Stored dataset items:
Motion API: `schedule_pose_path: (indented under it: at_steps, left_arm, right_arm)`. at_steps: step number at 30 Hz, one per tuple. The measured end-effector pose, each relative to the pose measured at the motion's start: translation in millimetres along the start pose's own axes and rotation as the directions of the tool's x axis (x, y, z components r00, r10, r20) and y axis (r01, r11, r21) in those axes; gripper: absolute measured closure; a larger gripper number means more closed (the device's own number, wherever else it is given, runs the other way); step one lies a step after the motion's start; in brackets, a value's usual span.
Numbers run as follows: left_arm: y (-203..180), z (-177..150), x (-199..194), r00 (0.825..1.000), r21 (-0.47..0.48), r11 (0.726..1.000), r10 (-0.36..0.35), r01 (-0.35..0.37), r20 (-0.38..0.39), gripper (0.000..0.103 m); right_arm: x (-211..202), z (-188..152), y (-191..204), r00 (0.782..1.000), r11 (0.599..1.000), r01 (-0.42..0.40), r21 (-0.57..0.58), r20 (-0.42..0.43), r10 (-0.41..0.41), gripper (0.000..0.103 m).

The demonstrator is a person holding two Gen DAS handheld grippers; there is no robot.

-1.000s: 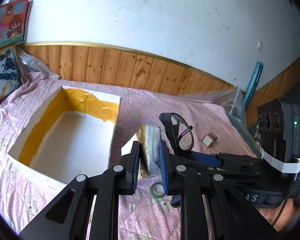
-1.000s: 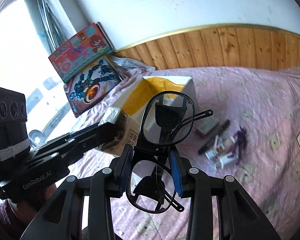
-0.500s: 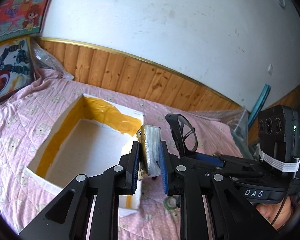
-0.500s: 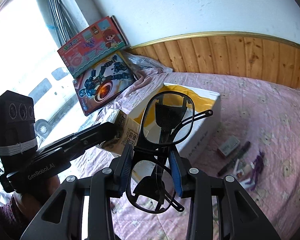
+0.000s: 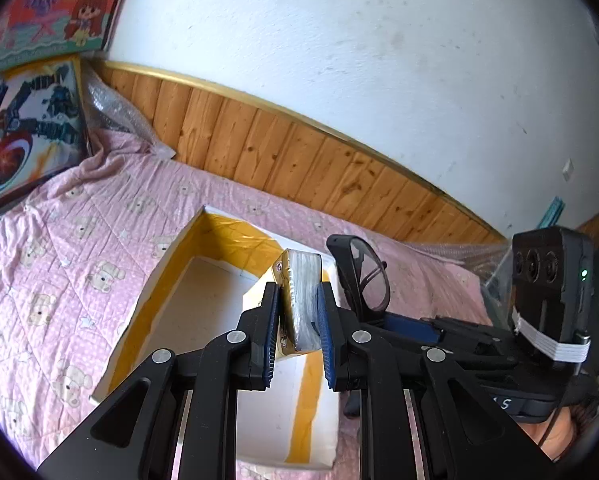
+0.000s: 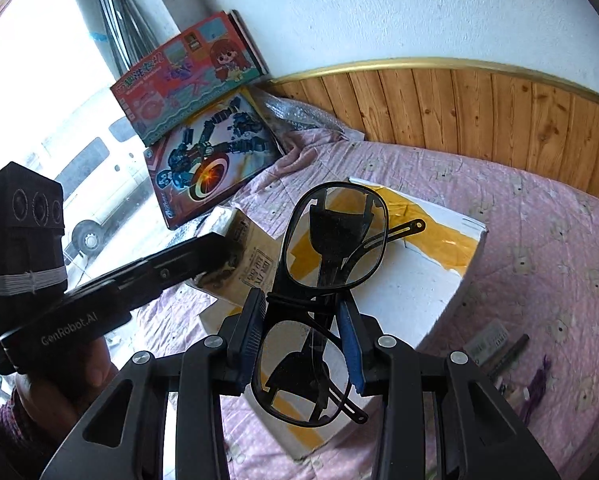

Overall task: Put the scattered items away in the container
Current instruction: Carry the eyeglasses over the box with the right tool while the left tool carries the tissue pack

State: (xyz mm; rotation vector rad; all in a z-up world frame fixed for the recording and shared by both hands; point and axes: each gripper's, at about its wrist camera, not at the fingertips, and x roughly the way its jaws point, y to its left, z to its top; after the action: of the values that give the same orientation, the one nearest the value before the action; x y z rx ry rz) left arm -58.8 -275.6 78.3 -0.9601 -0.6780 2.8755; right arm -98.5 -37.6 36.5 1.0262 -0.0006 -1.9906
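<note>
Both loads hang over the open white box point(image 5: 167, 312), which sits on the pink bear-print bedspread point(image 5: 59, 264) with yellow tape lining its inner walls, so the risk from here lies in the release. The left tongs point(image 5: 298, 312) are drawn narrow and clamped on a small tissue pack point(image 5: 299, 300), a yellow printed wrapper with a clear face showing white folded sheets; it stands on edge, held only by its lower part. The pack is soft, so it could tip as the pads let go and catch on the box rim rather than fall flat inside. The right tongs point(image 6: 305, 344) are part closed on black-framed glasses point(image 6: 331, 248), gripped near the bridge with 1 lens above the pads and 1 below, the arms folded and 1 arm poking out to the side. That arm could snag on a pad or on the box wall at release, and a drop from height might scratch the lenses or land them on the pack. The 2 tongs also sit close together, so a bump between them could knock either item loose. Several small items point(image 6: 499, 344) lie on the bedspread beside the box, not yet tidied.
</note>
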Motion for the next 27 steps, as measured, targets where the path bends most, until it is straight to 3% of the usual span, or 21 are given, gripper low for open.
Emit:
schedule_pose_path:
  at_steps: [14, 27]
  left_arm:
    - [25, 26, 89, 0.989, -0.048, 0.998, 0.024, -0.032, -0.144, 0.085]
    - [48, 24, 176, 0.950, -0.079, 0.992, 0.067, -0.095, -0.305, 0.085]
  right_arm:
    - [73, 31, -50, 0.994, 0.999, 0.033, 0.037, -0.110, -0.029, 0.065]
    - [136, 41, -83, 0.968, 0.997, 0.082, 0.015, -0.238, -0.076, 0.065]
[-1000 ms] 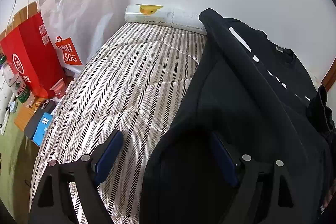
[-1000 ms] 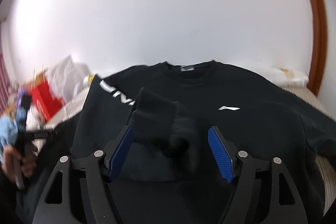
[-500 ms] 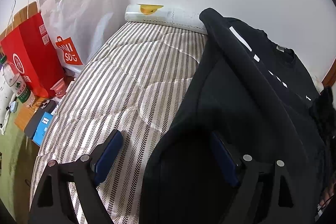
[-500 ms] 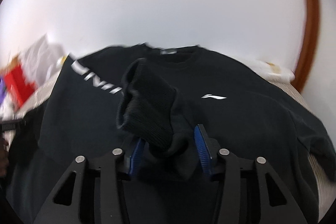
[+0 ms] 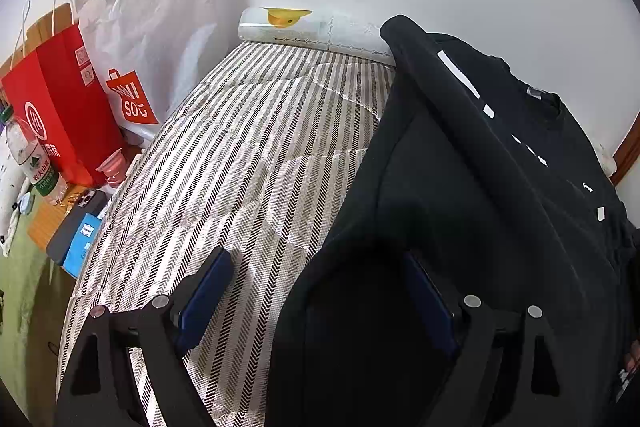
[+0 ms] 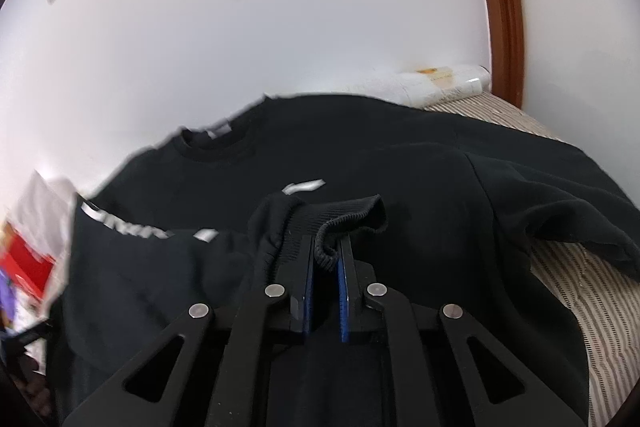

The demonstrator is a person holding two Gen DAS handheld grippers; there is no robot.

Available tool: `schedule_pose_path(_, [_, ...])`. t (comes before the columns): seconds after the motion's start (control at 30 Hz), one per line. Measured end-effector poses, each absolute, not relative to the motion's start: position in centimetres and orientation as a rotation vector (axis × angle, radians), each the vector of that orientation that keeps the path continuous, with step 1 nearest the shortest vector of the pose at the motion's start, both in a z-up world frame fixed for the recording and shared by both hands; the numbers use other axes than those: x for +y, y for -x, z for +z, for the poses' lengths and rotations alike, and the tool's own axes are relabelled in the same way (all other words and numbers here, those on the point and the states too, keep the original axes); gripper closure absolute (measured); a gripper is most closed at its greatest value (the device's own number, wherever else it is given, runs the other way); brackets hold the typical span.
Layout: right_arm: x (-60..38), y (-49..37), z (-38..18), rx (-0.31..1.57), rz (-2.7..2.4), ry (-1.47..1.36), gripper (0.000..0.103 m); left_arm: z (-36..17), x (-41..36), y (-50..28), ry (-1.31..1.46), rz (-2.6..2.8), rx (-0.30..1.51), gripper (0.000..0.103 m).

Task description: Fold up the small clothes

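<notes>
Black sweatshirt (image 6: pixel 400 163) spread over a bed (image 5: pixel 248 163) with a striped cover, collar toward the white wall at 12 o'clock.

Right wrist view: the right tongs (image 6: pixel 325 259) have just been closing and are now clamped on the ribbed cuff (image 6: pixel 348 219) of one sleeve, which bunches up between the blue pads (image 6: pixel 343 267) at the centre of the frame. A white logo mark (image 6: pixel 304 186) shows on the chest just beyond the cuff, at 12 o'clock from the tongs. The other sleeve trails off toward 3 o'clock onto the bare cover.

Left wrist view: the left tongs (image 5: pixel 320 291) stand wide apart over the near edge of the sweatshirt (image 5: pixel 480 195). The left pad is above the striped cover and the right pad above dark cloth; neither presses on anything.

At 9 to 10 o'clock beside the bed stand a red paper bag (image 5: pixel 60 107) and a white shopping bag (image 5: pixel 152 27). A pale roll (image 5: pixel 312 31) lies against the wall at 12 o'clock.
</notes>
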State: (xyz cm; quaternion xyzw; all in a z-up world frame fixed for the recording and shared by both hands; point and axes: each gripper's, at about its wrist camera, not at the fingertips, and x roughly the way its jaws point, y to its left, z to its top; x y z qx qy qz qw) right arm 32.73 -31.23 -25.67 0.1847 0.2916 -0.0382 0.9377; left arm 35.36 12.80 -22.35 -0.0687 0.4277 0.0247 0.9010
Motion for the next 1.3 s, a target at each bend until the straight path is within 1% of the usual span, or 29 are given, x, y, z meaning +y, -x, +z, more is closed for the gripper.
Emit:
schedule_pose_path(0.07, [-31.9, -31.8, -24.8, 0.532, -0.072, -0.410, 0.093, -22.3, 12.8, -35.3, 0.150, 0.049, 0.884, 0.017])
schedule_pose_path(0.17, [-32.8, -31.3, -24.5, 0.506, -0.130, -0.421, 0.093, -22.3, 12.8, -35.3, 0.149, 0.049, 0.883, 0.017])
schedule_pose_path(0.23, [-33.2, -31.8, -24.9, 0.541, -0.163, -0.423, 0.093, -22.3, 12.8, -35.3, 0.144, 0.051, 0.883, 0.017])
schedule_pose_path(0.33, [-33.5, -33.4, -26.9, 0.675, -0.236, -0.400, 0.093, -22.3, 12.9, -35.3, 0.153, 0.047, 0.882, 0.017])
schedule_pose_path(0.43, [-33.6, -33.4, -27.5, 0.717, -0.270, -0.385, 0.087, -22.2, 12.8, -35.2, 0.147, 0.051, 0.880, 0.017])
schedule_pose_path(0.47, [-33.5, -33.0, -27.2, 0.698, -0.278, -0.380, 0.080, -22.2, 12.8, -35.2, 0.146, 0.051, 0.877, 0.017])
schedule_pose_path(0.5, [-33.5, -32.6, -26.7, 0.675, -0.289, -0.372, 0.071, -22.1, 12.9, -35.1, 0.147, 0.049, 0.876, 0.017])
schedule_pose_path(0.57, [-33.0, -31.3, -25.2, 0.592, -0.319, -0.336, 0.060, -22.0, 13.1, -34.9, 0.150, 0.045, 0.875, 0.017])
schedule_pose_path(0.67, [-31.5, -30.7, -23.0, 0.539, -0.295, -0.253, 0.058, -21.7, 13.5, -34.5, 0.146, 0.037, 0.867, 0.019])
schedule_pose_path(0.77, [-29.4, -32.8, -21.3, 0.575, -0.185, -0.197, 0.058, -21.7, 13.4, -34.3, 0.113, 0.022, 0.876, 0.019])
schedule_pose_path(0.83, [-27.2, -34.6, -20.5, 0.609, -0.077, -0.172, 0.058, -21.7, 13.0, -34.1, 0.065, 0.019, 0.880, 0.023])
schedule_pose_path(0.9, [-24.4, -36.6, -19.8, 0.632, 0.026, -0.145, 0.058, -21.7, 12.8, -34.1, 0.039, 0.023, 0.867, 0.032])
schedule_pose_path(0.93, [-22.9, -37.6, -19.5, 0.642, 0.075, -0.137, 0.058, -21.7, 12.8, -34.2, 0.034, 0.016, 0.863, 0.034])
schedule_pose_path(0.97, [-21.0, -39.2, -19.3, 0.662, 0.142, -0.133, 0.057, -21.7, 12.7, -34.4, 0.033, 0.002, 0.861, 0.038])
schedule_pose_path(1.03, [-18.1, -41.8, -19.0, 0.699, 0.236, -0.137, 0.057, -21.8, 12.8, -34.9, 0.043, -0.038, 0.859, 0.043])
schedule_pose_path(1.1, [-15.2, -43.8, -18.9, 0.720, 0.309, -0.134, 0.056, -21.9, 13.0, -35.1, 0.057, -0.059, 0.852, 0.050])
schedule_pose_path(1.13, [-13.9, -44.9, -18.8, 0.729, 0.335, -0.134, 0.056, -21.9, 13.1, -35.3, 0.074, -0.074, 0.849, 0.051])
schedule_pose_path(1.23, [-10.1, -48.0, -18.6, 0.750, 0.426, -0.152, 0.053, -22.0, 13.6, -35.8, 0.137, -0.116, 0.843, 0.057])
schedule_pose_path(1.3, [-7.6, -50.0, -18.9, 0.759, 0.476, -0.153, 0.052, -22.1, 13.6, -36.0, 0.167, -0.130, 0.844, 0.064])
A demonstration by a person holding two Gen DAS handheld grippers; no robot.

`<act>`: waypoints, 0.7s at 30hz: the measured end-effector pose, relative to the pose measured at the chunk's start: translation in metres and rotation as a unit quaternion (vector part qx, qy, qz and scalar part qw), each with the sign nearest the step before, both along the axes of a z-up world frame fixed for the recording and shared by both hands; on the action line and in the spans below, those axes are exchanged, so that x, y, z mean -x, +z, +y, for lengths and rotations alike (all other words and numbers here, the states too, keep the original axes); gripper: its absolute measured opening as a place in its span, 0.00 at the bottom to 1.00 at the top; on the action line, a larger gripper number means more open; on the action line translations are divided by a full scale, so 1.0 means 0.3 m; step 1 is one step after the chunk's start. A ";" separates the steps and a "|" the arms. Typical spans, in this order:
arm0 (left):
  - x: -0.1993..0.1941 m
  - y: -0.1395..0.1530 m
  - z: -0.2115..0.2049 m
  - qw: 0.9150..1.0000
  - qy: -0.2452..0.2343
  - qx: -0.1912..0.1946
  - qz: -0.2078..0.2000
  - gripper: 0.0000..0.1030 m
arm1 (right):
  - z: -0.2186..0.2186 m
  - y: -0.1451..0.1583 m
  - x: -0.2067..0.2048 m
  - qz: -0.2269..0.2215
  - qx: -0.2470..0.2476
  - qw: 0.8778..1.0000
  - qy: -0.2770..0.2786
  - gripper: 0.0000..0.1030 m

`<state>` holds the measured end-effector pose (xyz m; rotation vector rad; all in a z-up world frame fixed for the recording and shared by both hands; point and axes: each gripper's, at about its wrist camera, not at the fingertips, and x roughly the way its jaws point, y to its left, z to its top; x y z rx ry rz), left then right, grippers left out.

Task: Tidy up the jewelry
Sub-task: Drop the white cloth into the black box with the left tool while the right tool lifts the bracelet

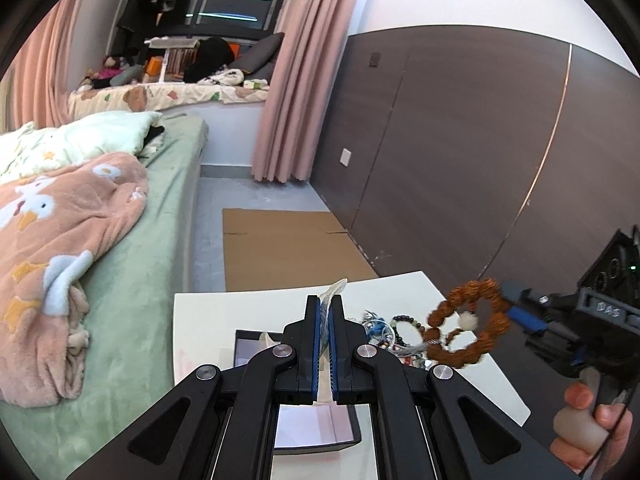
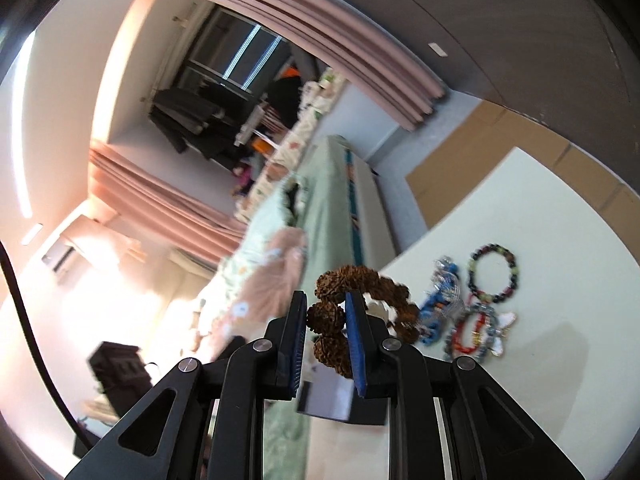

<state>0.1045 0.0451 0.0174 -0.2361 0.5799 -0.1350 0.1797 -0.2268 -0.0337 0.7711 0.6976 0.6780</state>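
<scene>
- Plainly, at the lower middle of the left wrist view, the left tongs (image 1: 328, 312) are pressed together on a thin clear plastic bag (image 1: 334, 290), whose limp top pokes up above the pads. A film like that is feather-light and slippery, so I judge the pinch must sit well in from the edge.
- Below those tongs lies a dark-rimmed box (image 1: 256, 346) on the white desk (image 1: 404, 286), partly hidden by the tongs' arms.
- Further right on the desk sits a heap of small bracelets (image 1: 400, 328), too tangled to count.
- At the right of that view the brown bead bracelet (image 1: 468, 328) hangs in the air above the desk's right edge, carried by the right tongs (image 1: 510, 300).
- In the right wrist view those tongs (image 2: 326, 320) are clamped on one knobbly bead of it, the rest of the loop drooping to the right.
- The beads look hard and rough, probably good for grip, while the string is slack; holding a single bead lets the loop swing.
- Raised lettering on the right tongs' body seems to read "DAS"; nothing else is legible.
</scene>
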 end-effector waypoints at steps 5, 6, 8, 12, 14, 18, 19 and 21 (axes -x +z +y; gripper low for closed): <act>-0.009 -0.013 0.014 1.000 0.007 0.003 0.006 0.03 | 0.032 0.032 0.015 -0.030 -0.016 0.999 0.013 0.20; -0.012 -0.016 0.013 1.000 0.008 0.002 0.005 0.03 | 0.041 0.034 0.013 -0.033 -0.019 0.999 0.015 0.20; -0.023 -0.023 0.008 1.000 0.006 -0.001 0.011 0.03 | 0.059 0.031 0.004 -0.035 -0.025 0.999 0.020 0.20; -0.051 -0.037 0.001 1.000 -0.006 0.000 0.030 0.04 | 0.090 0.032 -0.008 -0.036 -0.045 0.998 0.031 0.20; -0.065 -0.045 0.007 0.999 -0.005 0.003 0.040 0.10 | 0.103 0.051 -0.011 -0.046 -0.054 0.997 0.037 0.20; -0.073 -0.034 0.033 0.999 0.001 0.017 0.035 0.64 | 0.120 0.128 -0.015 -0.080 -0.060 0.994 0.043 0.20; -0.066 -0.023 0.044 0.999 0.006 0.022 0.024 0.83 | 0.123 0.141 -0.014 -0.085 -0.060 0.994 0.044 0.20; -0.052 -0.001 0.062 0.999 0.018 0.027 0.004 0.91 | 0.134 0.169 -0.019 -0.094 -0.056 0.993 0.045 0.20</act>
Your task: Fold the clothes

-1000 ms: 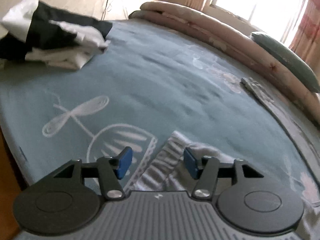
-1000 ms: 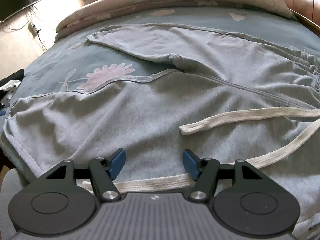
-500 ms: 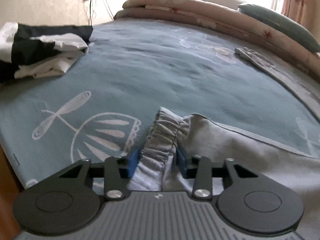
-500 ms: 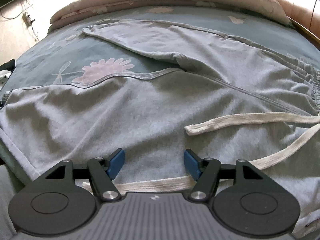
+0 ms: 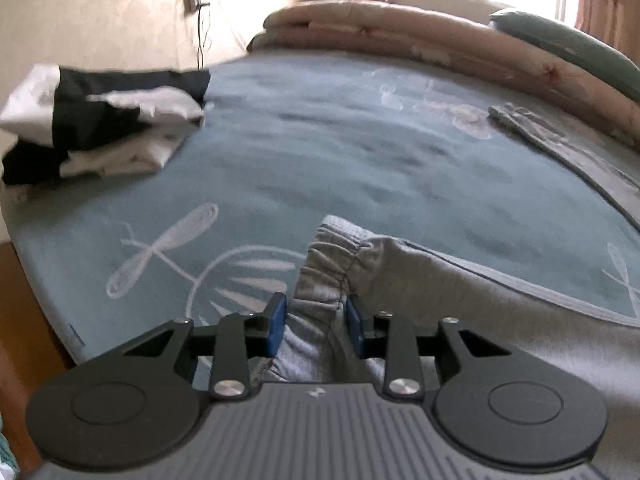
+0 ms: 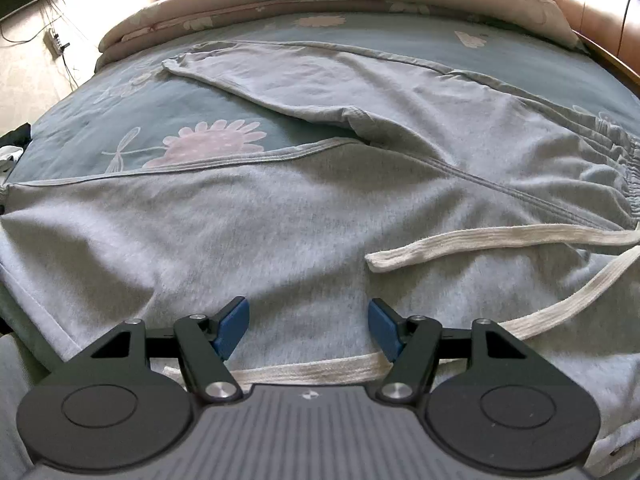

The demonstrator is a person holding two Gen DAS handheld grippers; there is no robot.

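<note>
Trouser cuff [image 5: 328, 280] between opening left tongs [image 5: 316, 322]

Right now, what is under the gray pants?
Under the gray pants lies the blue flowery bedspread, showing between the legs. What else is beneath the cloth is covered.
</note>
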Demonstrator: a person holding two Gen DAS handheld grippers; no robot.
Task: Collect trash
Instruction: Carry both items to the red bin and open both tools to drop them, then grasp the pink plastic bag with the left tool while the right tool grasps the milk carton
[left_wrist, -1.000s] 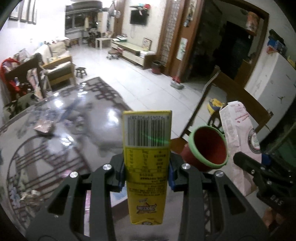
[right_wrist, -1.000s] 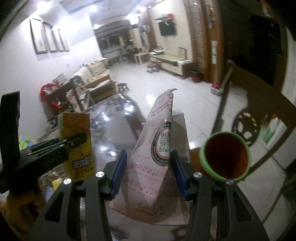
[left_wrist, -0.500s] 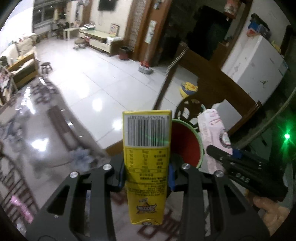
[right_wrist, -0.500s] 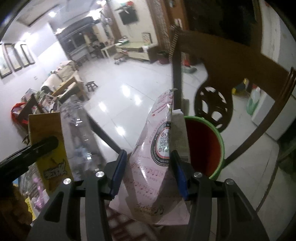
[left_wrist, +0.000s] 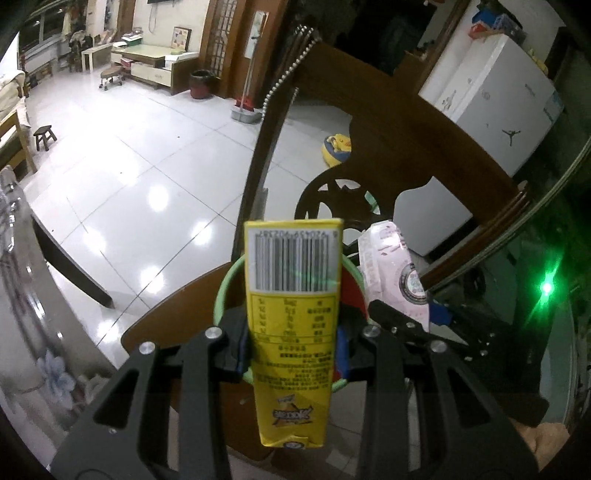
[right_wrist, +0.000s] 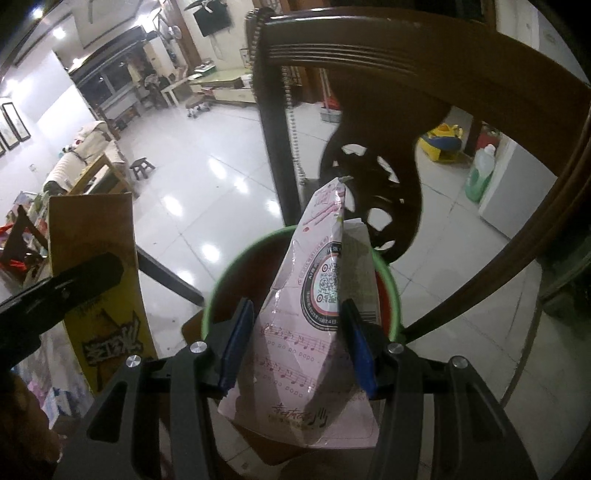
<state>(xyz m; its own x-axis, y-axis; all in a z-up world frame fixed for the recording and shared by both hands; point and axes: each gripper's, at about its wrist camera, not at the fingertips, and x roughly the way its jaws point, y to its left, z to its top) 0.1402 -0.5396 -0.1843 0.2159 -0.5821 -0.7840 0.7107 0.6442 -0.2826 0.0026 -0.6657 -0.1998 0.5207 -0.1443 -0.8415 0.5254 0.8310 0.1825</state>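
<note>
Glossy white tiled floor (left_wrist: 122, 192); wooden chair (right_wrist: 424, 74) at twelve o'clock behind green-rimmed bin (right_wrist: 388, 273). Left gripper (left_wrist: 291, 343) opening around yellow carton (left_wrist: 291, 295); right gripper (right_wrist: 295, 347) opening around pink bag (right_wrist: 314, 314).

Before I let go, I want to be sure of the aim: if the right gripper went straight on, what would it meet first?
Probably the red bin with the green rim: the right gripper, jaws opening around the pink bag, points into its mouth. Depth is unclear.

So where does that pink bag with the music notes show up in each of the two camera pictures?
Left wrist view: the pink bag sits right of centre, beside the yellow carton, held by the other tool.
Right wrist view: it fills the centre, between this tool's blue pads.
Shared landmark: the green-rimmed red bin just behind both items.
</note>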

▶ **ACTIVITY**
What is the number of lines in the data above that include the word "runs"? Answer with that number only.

▶ **TASK OUTPUT**
2